In this particular case study the legal mechanisms by which land rights and sovereign authority have been obtained for the Anangu Pitjantjatjara Yankunytjatjara (APY) peoples have been by statutory or common law title. This was accomplished through the Anangu Pitjantjatjara Yankunytjatjara (APY) Land Rights Act of 1981. This Act was the result of extensive negotiations between APY people and Parliament and was seen as an important milestone in South Australian State Government relations with the Indigenous peoples (3). The Act endorsed the process of APY people’s decision-making in relation to traditional APY lands and provided little or no State Government Intervention (3).

This case study is an attempt to consider: APY people's views on the Act prior and post to the Act being passed; affected stakeholders, interested stakeholders; any further alterations to the Act affecting legal land tenure and further recommendations to improve either the Act or APY Indigenous people’s land sovereignty and relations with the state.

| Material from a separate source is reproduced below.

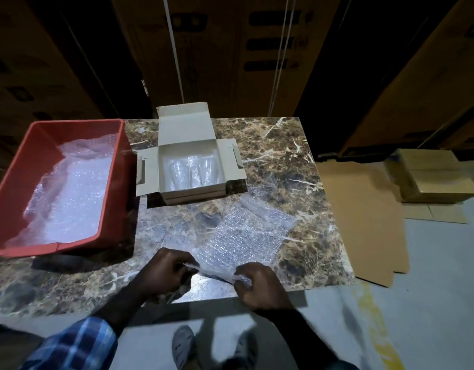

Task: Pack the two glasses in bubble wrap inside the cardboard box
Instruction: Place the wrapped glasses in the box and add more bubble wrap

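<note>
My left hand [165, 271] and right hand [257, 285] sit side by side at the near edge of the table [297, 161], each gripping the near edge of a bubble wrap sheet [241, 233] spread ahead of them. Beyond the sheet stands the open box [189, 166] with two glasses [193, 170] inside. The bin [14, 188], holding more wrap, lies ahead-left of my left hand. Flat cardboard [361, 222] lies on the floor, right of my right hand.

Both forearms reach forward; the left hand [165, 271] and right hand [258, 285] are curled, fingers pinching, knuckles up, close together.
</note>
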A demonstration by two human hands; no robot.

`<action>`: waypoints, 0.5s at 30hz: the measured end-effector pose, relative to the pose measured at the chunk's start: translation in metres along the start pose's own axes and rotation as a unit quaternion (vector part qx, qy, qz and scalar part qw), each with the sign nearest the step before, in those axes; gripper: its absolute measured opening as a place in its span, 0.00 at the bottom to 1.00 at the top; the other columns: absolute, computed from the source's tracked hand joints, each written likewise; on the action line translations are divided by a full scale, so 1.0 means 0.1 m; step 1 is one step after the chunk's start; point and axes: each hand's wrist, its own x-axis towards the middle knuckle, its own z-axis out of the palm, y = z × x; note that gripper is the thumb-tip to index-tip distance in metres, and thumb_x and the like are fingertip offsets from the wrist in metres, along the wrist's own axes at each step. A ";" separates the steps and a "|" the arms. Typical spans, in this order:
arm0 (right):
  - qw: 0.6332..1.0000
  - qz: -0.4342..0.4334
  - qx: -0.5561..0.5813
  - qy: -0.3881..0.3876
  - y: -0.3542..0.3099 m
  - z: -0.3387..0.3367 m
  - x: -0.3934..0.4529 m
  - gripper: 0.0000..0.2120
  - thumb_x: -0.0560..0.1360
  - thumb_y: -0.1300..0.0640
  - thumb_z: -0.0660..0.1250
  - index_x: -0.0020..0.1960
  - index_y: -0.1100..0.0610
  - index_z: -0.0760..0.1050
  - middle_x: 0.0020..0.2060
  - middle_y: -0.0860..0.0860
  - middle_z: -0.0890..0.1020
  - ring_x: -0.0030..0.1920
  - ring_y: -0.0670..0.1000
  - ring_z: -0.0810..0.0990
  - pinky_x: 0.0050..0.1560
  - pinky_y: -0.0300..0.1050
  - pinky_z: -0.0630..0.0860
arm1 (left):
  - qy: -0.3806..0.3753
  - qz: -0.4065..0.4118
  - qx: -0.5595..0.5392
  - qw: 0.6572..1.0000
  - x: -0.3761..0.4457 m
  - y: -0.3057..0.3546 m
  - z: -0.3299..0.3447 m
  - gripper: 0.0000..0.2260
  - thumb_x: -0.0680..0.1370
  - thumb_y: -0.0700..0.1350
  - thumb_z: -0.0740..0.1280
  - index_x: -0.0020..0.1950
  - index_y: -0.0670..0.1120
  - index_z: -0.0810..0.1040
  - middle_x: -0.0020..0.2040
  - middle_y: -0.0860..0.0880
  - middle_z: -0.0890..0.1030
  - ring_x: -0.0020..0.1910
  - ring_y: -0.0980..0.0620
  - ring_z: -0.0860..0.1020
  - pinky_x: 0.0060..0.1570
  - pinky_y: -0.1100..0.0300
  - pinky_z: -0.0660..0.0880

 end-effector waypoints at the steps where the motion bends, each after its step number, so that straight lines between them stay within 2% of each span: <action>1: 1.000 -0.015 0.001 -0.008 -0.01 0.04 0.01 0.10 0.73 0.49 0.67 0.39 0.55 0.77 0.38 0.50 0.81 0.42 0.52 0.79 0.44 0.48 0.76 | 0.001 0.001 0.010 1.000 0.00 -0.05 -0.01 0.09 0.70 0.42 0.71 0.46 0.54 0.87 0.39 0.62 0.84 0.39 0.67 0.81 0.41 0.70 0.75; 4: 0.997 -0.073 0.008 -0.020 -0.10 0.11 0.05 0.15 0.77 0.43 0.67 0.39 0.52 0.77 0.34 0.47 0.76 0.41 0.51 0.76 0.44 0.46 0.72 | 0.006 0.004 0.034 0.999 0.01 -0.23 -0.05 0.12 0.67 0.44 0.69 0.47 0.54 0.86 0.42 0.58 0.85 0.40 0.62 0.82 0.42 0.58 0.80; 6: 0.996 -0.086 0.027 -0.020 -0.17 0.11 0.09 0.16 0.80 0.41 0.64 0.40 0.50 0.77 0.32 0.46 0.74 0.41 0.50 0.76 0.44 0.43 0.68 | 0.005 0.010 0.047 0.999 0.03 -0.28 -0.05 0.13 0.66 0.43 0.68 0.47 0.53 0.86 0.42 0.56 0.85 0.41 0.59 0.82 0.42 0.56 0.80; 8: 0.997 -0.066 0.033 -0.018 -0.21 0.11 0.14 0.13 0.81 0.43 0.62 0.42 0.48 0.73 0.34 0.51 0.77 0.44 0.51 0.75 0.46 0.40 0.64 | 0.003 0.011 0.050 0.999 0.04 -0.31 -0.04 0.15 0.66 0.42 0.66 0.48 0.53 0.86 0.43 0.55 0.85 0.42 0.58 0.83 0.44 0.58 0.80; 11: 1.000 -0.016 -0.011 0.001 -0.11 0.09 0.29 0.09 0.80 0.50 0.62 0.42 0.49 0.76 0.42 0.52 0.81 0.51 0.53 0.77 0.51 0.44 0.70 | 0.001 0.016 0.048 0.999 0.07 -0.32 -0.03 0.18 0.66 0.41 0.63 0.49 0.53 0.86 0.44 0.56 0.85 0.44 0.58 0.83 0.46 0.60 0.79; 13: 0.996 -0.001 -0.086 0.003 0.00 0.02 0.44 0.09 0.78 0.53 0.60 0.50 0.52 0.80 0.53 0.53 0.82 0.57 0.55 0.77 0.58 0.48 0.72 | -0.002 0.021 0.049 0.999 0.09 -0.32 -0.06 0.16 0.66 0.40 0.64 0.47 0.53 0.86 0.43 0.56 0.85 0.42 0.59 0.83 0.44 0.62 0.78; 15: 0.990 0.017 -0.139 -0.002 0.10 -0.09 0.59 0.12 0.76 0.56 0.60 0.56 0.55 0.78 0.62 0.56 0.80 0.64 0.56 0.75 0.62 0.49 0.71 | -0.007 0.028 0.056 0.998 0.11 -0.30 -0.10 0.11 0.68 0.40 0.69 0.44 0.55 0.84 0.38 0.58 0.84 0.36 0.63 0.81 0.38 0.62 0.77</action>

Map showing the Anangu Pitjantjatjara Yankunytjatjara (APY) Lands of South Australia.

Tenure arrangements

‘Native title’ refers to rights held by indigenous inhabitants of Australia prior to European settlement and after (4). These titles are often recognized in customary law. The significance of the APY Land Rights Act is that it is recognized under statutory law, that is, the land rights for APY people, ie. land tenure rights for APY, are in accordance with de jure practices. This freehold title for traditional Aboriginal owners is held by a statutory body authority (Anangu Pitjantjatjara members) who determine how the land is to be managed (5). The 'Bundle of rights' for APY are considered communal property where the land is held by an identifiable community of interdependent users, outsiders are excludable, use by insiders is regulated by mutual agreement, insiders' rights are equally accessible, not exclusive and are non transferable. The APY hold the 102,630 square kilometers of Southern Australian land in fee simple, where the land cannot be sold, compulsorily acquired, resumed or forfeited. The land is also not tax payable (4).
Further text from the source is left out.